Tampoco hay claridad sobre la secuencia que sigue en este caso en la identificación de responsables, a diferencia de los dos anteriores en que era explícita. Mientras el caso de secuestro arrancó por el Secretariado de las FARC para luego pasar a los bloques regionales de la guerrilla, el de falsos positivos arrancó en seis subregiones para ahora subir hacia el mando nacional del Ejército que pudo haberlos ordenado o prevenido.
Tres salvamentos que evidencian grietas internas
Más allá de las preguntas sobre si seguirá hacia arriba o hacia otros actores, la publicación de esta acusación deja también en evidencia que hay un duro debate al interior de la JEP sobre los casos territoriales.
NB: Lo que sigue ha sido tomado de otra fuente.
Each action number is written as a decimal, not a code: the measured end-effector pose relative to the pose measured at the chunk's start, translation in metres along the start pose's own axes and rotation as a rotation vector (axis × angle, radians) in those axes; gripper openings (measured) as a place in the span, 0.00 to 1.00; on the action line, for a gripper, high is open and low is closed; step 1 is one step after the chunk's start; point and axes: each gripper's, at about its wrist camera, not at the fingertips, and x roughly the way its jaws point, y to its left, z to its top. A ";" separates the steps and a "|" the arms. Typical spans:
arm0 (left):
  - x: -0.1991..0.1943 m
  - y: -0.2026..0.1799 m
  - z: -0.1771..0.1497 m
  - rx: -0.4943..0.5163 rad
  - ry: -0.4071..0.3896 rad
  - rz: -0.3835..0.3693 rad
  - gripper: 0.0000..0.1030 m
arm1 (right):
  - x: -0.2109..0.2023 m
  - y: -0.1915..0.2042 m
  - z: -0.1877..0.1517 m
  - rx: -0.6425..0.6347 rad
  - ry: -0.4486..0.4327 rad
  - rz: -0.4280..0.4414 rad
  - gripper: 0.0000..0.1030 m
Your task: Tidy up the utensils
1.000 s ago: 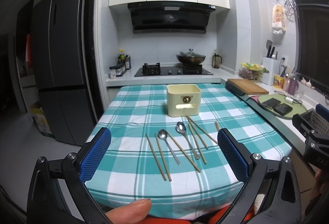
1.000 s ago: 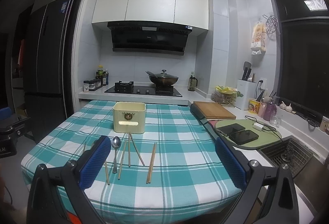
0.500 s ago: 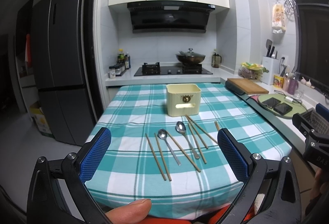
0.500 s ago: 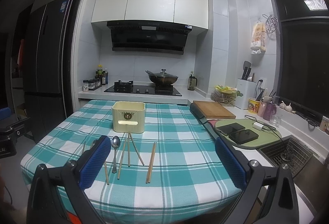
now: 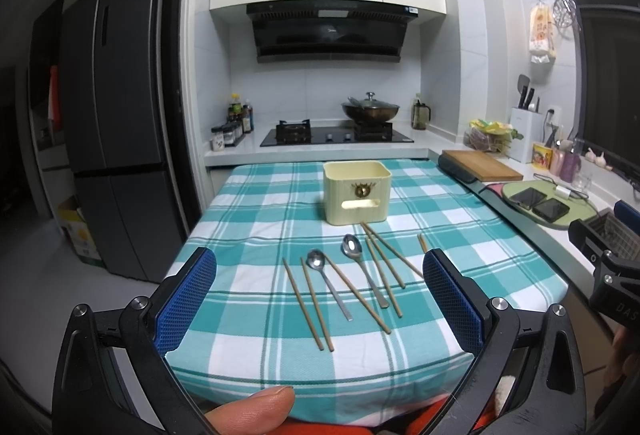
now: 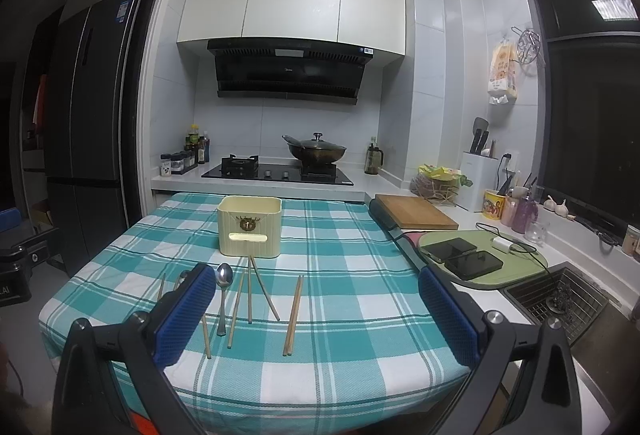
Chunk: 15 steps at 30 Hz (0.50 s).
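Note:
A cream utensil holder stands upright on the teal checked tablecloth. In front of it lie two metal spoons and several wooden chopsticks, spread side by side. One spoon shows in the right wrist view. My left gripper is open and empty, held above the table's near edge. My right gripper is open and empty, also short of the utensils, to the right of the left one.
A wooden cutting board and a green mat with two phones lie on the counter to the right. A sink is at the near right. A stove with a wok is behind the table. A fridge stands left.

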 end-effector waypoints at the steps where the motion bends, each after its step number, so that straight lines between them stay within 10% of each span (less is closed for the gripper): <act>1: 0.000 0.000 0.000 0.000 0.001 0.000 1.00 | 0.001 -0.001 0.000 0.000 0.002 0.000 1.00; 15: 0.009 0.000 0.001 0.001 0.015 0.002 1.00 | 0.006 -0.005 -0.001 0.000 0.015 -0.004 1.00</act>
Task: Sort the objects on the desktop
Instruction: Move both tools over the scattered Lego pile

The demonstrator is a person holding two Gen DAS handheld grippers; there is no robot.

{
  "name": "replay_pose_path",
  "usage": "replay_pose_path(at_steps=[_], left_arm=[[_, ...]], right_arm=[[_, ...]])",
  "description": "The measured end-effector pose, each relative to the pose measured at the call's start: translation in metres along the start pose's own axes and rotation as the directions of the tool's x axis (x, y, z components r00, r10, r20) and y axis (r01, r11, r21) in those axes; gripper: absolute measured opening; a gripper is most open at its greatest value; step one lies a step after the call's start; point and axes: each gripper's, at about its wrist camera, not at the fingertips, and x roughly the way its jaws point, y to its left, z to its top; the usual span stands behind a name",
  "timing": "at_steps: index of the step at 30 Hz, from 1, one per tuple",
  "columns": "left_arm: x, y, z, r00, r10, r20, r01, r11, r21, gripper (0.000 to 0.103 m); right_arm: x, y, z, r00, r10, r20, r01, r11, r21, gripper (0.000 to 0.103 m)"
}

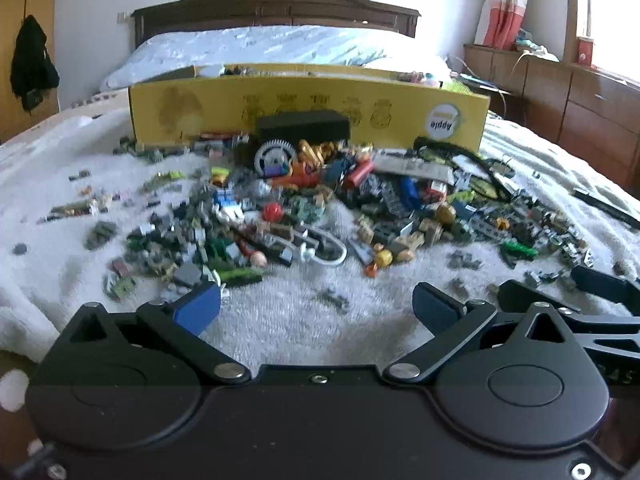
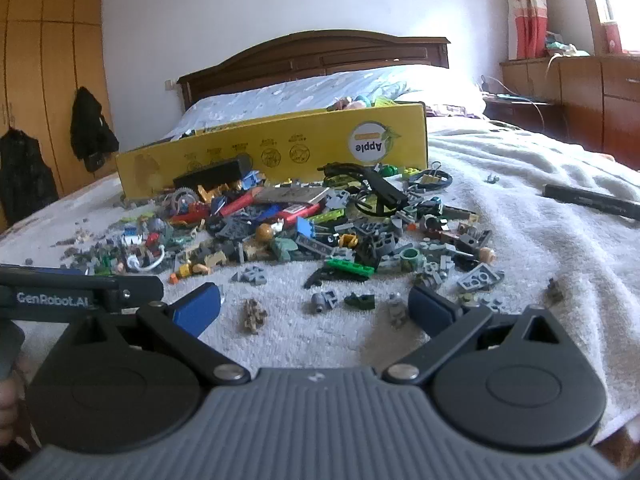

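A wide pile of small toy bricks and odd parts (image 1: 304, 208) lies on a white towel on the bed; it also shows in the right wrist view (image 2: 320, 232). A yellow cardboard box (image 1: 308, 114) stands behind the pile, also seen from the right (image 2: 288, 148). My left gripper (image 1: 316, 308) is open and empty, just short of the pile's near edge. My right gripper (image 2: 316, 308) is open and empty, with loose grey and brown pieces (image 2: 324, 300) between and just ahead of its fingers. The right gripper's body shows at the left view's right edge (image 1: 592, 292).
A black pen-like bar (image 2: 592, 202) lies apart at the right on the towel. A white cord loop (image 1: 320, 248) and a gear wheel (image 1: 274, 156) sit in the pile. Pillows and a dark headboard (image 1: 276, 8) are behind; wooden cabinets (image 1: 580, 96) line the right.
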Motion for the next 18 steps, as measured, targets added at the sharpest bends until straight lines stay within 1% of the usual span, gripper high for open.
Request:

A diferencia de lo ocurrido en imputaciones anteriores, tres de los siete magistrados de la Sala de Reconocimiento presentaron salvamentos de votos parciales en los que disputaron la metodología del auto y algunas de sus conclusiones.
La que más generó ruido fue la calificación de las afectaciones al ambiente en un conflicto armado no internacional como crimen de guerra. Julieta Lemaitre, la magistrada a cargo del caso de secuestro, defendió que el auto “hace un análisis cuidadoso y bien intencionado de la degradación ambiental” y Catalina Díaz, que lleva el de falsos positivos, resaltó que “provee sólidas bases para diseñar medidas de reparación y restauración que tengan en cuenta la complejidad de las afectaciones a la naturaleza”. Pero ambas señalaron que la acusación no logra probar que hay daños graves, extensos y duraderos, que los acusados fueron responsables directos de éstos y que lo hicieron mediante conductas violatorias del derecho internacional humanitario.
A su vez, la magistrada Lily Rueda le recriminó por haber omitido la violencia sexual y por sus “deficiencias” en el análisis del reclutamiento de menores de edad, justo el caso que ella lleva. “No se ocupa de ofrecer un relato sobre la forma como ocurrió el reclutamiento en este territorio y no desarrolla las modalidades conforme a las cuales se presentó esta conducta”, escribió. Por último, Lemaitre lamentó que –en una institución con recursos humanos limitados y 10 años para presentar acusaciones- haya tomado tanto tiempo esta primera decisión. En sus palabras, “es claro que no habrá resultados finales antes de 10 años, ya que ya han transcurrido cinco y el único producto es la imputación a dos de seis estructuras de las FARC que operaron en la zona, y ni siquiera por todos los crímenes cometidos”.
Más allá de esas controversias jurídicas que seguramente continuarán y de su prosa seca, el primer caso regional reconstruye muchos delitos que hasta ahora la JEP no había abordado, mediante un sinnúmero de citas de los informes entregados por las víctimas e incorporando las admisiones explícitas de muchos ex guerrilleros sobre éstos. Y, sobre todo, reconoce el doloroso calvario de miles de víctimas en la Colombia más rural.